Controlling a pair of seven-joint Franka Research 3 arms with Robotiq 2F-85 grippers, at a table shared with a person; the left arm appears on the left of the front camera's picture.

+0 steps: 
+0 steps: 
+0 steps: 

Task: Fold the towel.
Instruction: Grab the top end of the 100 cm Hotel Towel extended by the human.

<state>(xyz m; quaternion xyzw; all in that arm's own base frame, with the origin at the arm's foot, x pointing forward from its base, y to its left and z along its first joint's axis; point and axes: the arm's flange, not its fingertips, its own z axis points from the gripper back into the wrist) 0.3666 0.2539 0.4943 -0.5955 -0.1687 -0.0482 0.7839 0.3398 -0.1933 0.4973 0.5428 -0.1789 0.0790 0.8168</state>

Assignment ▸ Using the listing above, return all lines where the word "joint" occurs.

Solution to the problem ▸
Controlling a pair of seven-joint Franka Research 3 arms with Robotiq 2F-85 grippers, at a table shared with a person; the left arm appears on the left of the front camera's picture.
<state>(xyz m; quaternion xyzw; all in that arm's own base frame, with the origin at the arm's foot, x pointing forward from its base, y to its left and z along its first joint's axis; point and axes: the arm's flange, not its fingertips, its own z axis points from the gripper back into the wrist) 0.3666 0.2539 0.4943 -0.5955 -0.1687 -0.0482 0.7839 0.3398 -0.1933 0.4973 0.5428 -0.1789 0.0790 0.8168</state>

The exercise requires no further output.